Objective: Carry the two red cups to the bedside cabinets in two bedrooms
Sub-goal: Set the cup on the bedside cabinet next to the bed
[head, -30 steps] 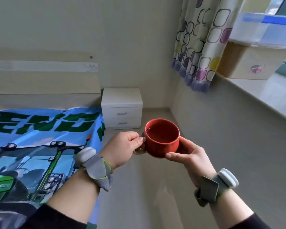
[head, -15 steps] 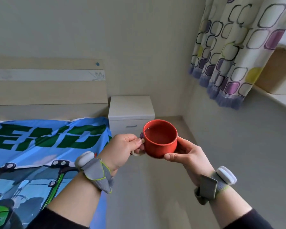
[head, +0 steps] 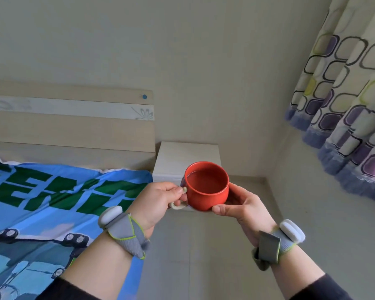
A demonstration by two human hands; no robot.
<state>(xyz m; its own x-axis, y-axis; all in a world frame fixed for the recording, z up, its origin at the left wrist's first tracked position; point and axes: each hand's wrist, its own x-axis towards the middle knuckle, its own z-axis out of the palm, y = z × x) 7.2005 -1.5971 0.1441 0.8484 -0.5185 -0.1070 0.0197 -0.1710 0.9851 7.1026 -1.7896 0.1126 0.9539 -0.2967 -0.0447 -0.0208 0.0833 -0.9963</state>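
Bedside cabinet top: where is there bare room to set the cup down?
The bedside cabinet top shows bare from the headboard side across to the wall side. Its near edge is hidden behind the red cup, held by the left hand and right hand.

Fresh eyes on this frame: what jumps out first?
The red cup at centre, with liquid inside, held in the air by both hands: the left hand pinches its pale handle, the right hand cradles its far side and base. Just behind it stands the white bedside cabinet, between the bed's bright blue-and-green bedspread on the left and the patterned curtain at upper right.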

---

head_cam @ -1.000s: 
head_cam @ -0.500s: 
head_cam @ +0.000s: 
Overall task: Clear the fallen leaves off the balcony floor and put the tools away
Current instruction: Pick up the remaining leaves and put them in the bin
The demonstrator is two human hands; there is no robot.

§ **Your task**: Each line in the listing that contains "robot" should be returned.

§ **Task result**:
A demonstration by two human hands; no robot.
The demonstrator is two human hands; there is no robot.

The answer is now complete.